Il capo dello Stato può innanzitutto, di fronte a leggi che gli ripugnano per ragioni di costituzionalità, non firmarle. Anzi, io mi aspettavo che Mattarella facesse così ai tempi della “manina”. Dopo di che, il potere di far arrestare qualcuno secondo me ce lo ha. Lo rilevò appunto Debré: un potere importante che è collegato con la Presidenza del Consiglio Supremo di Difesa, e a cui è collegata anche una sovrintendenza alla nostra politica estera.

Dunque, come presidente del Consiglio Supremo di difesa in casi estremi il presidente avrebbe il potere di convocare le forze armate per tutelare la Costituzione
Sì. Non lo può fare d’amblè, secondo me.
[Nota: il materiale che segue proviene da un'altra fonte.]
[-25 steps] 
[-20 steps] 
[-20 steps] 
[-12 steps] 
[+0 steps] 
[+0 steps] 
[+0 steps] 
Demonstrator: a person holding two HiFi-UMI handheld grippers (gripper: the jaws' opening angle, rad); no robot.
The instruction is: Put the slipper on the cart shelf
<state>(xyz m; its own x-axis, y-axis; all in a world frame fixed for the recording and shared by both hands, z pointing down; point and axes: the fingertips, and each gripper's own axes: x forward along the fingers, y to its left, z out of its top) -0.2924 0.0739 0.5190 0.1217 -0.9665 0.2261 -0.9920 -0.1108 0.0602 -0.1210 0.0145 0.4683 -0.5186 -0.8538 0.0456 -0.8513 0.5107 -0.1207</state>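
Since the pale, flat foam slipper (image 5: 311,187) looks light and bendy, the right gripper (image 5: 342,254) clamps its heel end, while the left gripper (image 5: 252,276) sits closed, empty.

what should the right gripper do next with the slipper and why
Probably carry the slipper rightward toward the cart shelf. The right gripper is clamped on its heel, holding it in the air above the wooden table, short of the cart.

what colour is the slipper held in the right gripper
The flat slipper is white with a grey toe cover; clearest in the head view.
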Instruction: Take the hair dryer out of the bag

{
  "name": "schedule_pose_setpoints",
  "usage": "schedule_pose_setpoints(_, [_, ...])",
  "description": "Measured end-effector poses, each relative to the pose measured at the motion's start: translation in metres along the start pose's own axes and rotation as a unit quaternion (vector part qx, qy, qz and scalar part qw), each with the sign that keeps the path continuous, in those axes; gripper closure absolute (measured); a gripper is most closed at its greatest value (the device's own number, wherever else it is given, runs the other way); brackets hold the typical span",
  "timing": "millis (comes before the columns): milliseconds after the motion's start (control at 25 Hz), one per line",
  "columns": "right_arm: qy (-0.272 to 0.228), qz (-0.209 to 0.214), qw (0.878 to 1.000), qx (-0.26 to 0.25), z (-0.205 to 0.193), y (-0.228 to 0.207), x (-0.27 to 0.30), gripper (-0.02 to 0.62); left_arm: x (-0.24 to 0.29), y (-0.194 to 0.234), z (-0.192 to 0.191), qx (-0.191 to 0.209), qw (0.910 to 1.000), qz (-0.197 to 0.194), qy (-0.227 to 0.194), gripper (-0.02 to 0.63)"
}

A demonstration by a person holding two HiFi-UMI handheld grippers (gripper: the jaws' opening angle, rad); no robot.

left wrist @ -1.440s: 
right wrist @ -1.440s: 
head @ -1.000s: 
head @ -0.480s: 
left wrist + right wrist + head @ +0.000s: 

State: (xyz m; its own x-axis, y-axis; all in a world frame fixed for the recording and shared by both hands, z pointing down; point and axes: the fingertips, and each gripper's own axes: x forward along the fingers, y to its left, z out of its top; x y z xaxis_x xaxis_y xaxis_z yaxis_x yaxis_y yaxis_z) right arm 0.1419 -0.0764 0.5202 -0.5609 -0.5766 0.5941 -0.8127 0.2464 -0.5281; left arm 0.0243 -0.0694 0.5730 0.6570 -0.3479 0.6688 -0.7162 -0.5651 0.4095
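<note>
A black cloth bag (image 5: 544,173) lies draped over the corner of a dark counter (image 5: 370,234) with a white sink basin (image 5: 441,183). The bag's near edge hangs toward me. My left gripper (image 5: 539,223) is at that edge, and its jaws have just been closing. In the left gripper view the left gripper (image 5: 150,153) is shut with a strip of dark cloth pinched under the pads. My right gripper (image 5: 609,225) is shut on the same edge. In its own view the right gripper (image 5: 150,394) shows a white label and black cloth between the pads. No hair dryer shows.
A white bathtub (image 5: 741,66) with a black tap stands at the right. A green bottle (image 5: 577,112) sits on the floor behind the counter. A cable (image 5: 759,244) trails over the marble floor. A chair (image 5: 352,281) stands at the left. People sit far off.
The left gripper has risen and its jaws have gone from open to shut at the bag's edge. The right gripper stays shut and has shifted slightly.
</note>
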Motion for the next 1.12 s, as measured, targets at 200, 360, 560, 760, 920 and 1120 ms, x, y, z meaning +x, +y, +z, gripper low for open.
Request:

Deve esserci una istruttoria politica e costituzionale prima. E non andrei tanto alla ricerca del caso, se no sembra effettivamente che uno voglia proprio utilizzare il proprio pieno di benzina costituzionale – diciamo così – per incidere sulla situazione politica. Ciò non è congruo. Ci sono però preoccupazioni per la situazione costituzionale del Paese che autorizzerebbe a reazioni di questo tipo. I tempi e i modi del rapporto di funzionamento parlamento-governo a me non sembrano tranquillizzanti. Ancora meno, poi, quando si fa la cosa ridicole di chiamare il ministro dei rapporti con il Parlamento ministro della democrazia diretta.